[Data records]
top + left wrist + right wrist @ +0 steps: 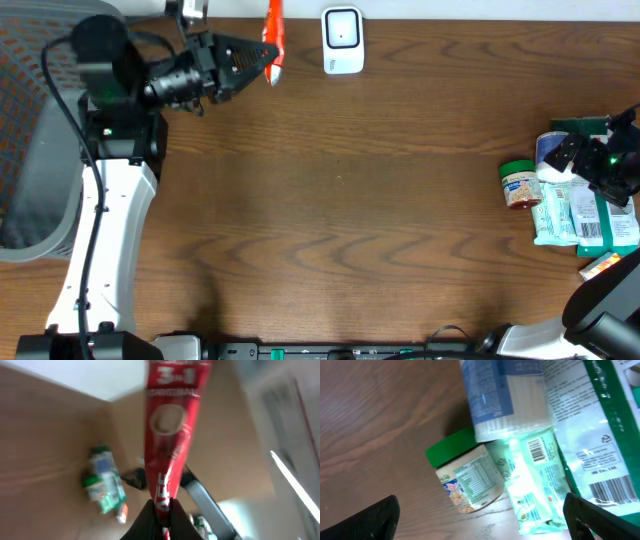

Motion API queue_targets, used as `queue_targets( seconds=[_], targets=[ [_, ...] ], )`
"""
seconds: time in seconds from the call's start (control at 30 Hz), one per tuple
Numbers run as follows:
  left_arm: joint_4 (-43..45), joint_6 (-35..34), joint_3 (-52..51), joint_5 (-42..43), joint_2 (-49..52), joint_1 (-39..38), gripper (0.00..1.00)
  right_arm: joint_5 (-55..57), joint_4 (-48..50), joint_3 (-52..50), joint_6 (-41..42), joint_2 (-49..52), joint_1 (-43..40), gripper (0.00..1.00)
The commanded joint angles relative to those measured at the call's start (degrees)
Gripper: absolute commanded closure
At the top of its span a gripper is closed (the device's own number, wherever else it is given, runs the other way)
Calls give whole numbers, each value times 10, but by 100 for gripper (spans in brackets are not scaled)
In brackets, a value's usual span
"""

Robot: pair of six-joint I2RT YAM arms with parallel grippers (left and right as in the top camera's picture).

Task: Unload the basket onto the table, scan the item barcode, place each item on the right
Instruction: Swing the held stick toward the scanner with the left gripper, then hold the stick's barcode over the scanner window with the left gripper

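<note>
A long red sachet with white print hangs at the table's far edge, pinched at one end by my left gripper. In the left wrist view the red sachet rises from between my shut left gripper. A white barcode scanner stands just right of the sachet. My right gripper hovers open over the item pile at the right edge. In the right wrist view my right gripper stands wide over a green-lidded jar and a pale green packet.
The pile at the right holds the small jar, a blue-white bottle, green packets and an orange-white box. A grey chair stands beside the left arm's base.
</note>
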Motion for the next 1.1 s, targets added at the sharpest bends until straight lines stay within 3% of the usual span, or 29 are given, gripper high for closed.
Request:
queue_targets(
  seconds=[0.0, 0.17, 0.33, 0.6, 0.77, 0.97, 1.07],
  targets=[
    [-112, 231, 7, -138, -3, 5, 93, 15, 0, 0, 7, 3, -10, 1],
    [-278, 394, 7, -239, -3, -9, 93, 16, 0, 0, 7, 3, -10, 1],
    [-374, 482, 26, -337, -3, -28, 93, 16, 0, 0, 7, 3, -10, 1],
    [-556, 608, 193, -645, -3, -114, 93, 16, 0, 0, 7, 3, -10, 1],
    [-575, 719, 240, -740, 3, -165, 93, 16, 0, 0, 7, 3, -10, 1],
    [-515, 865, 241, -812, 62, -211, 93, 16, 0, 0, 7, 3, -10, 1],
    [-470, 880, 241, -819, 96, -212, 93, 15, 0, 0, 7, 3, -10, 1]
  ],
)
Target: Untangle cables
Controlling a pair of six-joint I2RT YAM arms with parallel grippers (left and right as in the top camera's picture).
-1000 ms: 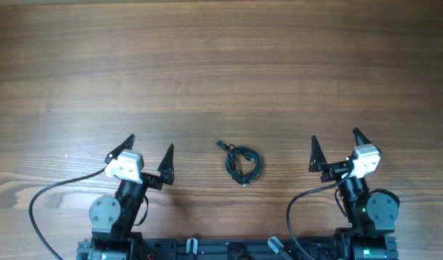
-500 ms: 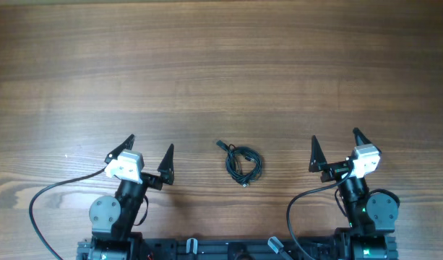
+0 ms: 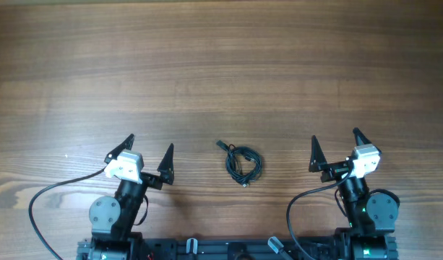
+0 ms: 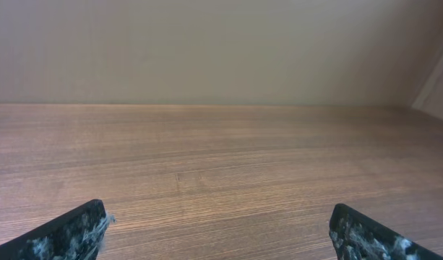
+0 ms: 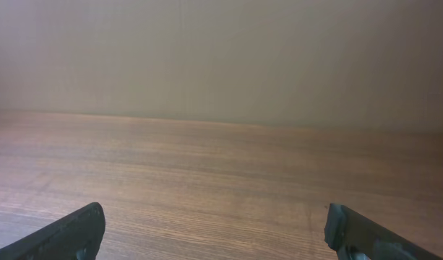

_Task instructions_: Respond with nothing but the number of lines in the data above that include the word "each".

_Result of this exercise_: 2